We now have all our network nodes defined. Next, we need to define the `Transformation`s that we wish to perform between them.

## Define `Transformation`s between `ChemicalSystem`s as network edges

A `Transformation` is a directed edge between two `ChemicalSystem`s. It includes a `Protocol` parameterized with `Settings`, and if optionally a `ComponentMapping`. 

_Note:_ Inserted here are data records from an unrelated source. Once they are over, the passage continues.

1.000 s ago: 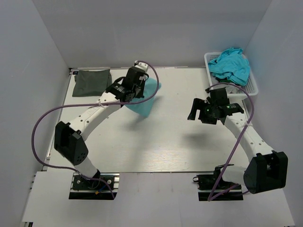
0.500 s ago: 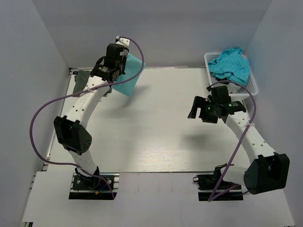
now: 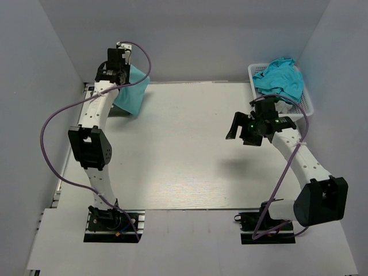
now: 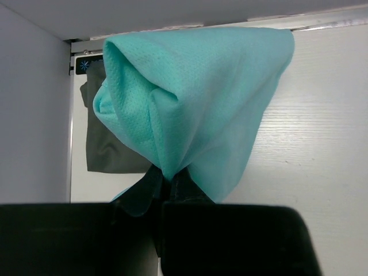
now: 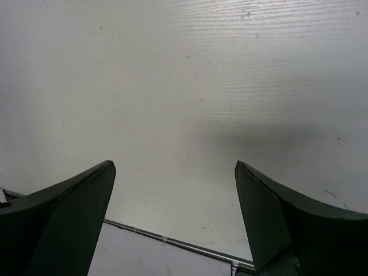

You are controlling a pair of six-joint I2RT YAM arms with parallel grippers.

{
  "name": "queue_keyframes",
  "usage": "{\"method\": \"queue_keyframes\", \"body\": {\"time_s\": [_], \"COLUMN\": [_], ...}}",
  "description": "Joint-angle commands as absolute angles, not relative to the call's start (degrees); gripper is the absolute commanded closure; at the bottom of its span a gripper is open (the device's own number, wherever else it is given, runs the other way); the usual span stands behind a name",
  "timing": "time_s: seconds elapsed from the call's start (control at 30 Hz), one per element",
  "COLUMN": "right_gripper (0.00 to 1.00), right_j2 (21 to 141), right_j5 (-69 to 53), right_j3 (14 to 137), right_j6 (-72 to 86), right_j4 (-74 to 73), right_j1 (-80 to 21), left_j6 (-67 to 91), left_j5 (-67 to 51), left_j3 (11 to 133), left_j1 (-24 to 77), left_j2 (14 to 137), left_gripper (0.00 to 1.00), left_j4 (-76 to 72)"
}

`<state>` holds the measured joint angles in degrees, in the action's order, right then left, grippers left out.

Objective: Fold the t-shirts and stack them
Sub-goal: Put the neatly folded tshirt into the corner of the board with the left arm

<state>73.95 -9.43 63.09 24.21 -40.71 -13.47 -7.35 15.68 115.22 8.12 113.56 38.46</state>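
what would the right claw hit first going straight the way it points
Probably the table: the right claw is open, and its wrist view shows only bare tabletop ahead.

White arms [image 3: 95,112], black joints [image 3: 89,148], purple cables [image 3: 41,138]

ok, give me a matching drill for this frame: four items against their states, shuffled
Items:
1. teal t-shirt
2. olive t-shirt
3. right gripper
4. basket

States:
A. open above the bare table
B. lies folded at the far left corner of the table
C. holds crumpled teal cloth
D. hangs pinched in the left gripper

Pairs: 1-D, 2-B, 3-A, 4-C
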Motion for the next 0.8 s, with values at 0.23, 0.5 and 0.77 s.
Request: {"method": "queue_keyframes", "body": {"time_s": [0.23,0.5,0.77], "right_gripper": [0.1,0.1,0.1], "right_j2": [77.8,79.5,81.6], "right_j5": [-9.3,-9.6,-10.0], "right_j3": [67.2,70.2,72.9], "right_j6": [26.0,26.2,26.5], "right_j4": [-42.1,-42.3,-42.3], "right_j1": [-13.2,-13.3,-13.4], "left_j6": [-7.6,-6.4,-4.5], "left_j5": [9.4,5.9,5.9], "left_j3": [121.5,128.1,128.8], "left_j1": [0.2,-5.0,-9.3], "left_j2": [117.1,124.8,129.6], "left_gripper": [1.0,1.0,1.0], "left_j4": [38.0,37.4,34.4]}}
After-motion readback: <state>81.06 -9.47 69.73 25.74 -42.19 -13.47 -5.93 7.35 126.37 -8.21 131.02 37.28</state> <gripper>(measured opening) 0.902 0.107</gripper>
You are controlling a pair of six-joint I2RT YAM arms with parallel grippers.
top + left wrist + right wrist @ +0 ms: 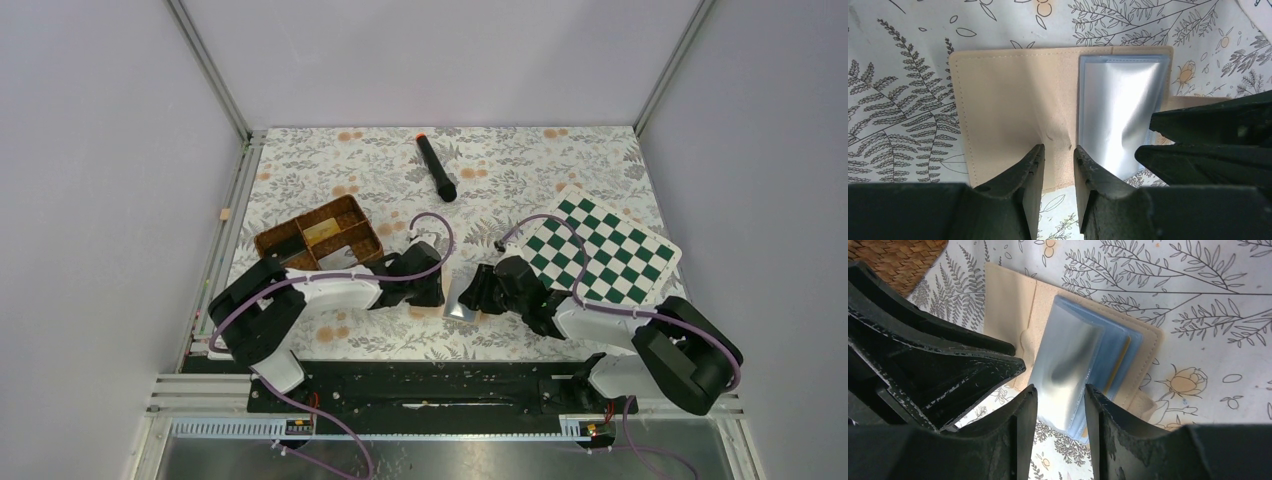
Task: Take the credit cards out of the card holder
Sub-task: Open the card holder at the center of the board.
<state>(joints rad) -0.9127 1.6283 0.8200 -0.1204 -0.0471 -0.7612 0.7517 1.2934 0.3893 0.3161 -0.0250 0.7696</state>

The `Protocol` defines the actual computational method used to evaluate the `Transformation` to yield estimates for the free energy difference between the `ChemicalSystem`s.

The `ComponentMapping` defines the atom mapping(s) between corresponding `Component`s in the two `ChemicalSystem`s. This is often critical for relative binding free energy calculations, since the choice of mapping can heavily influence convergence of the resulting estimates.

### Define the `Protocol` used for `Transformation` evaluation

For this example, we'll use the same `Protocol` for all our `Transformation`s, with identical `Settings` for each.